Work item:
Scan the data below and pick out the lines containing the word "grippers".

Collected material:
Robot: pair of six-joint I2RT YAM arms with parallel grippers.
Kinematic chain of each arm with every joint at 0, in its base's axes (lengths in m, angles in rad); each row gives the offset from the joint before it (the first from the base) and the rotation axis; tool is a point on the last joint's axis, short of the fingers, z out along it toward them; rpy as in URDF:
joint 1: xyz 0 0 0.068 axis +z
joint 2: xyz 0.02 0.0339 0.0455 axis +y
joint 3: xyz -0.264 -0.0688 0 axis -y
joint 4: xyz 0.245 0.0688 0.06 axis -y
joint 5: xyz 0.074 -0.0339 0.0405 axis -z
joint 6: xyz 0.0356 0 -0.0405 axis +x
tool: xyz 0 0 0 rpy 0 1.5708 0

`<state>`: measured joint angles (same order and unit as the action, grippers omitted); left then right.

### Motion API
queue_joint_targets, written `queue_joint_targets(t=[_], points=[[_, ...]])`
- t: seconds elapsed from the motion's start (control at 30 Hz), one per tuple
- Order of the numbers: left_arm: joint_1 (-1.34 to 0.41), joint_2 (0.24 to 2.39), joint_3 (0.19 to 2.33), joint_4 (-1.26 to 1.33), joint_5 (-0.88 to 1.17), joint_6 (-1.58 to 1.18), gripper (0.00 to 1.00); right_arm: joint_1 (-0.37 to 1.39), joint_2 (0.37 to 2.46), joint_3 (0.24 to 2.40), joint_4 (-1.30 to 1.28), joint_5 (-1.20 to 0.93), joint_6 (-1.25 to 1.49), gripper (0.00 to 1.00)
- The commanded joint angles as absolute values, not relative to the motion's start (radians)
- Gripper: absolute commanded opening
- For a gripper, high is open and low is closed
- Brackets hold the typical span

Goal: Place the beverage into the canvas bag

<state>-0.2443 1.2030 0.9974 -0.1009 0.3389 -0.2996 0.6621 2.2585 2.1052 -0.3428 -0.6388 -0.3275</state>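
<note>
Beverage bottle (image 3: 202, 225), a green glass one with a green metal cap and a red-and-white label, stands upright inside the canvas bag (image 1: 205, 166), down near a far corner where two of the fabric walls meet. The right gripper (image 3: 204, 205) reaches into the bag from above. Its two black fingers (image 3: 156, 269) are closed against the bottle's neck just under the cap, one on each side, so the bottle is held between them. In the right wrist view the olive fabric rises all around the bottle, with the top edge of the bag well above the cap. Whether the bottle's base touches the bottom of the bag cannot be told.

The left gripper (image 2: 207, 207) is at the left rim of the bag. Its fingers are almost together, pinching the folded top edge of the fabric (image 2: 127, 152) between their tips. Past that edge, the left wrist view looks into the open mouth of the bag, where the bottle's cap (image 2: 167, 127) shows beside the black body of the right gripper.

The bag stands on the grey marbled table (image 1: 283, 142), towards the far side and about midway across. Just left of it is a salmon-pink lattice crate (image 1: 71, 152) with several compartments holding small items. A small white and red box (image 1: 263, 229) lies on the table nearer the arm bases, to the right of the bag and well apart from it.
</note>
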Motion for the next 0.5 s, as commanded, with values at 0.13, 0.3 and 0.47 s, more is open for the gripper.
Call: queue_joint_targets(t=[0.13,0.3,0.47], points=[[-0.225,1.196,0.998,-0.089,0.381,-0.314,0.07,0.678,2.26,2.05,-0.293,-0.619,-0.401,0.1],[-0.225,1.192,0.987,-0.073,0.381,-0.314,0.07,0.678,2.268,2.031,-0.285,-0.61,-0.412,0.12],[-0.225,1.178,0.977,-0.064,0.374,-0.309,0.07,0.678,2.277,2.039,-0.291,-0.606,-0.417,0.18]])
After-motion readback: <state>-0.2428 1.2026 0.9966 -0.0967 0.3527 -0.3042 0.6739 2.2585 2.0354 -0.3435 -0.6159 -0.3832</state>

Output for this task:
Robot: pair of six-joint I2RT YAM arms with parallel grippers.
`<state>`: measured joint angles (same order and unit as the action, grippers omitted); left then right.

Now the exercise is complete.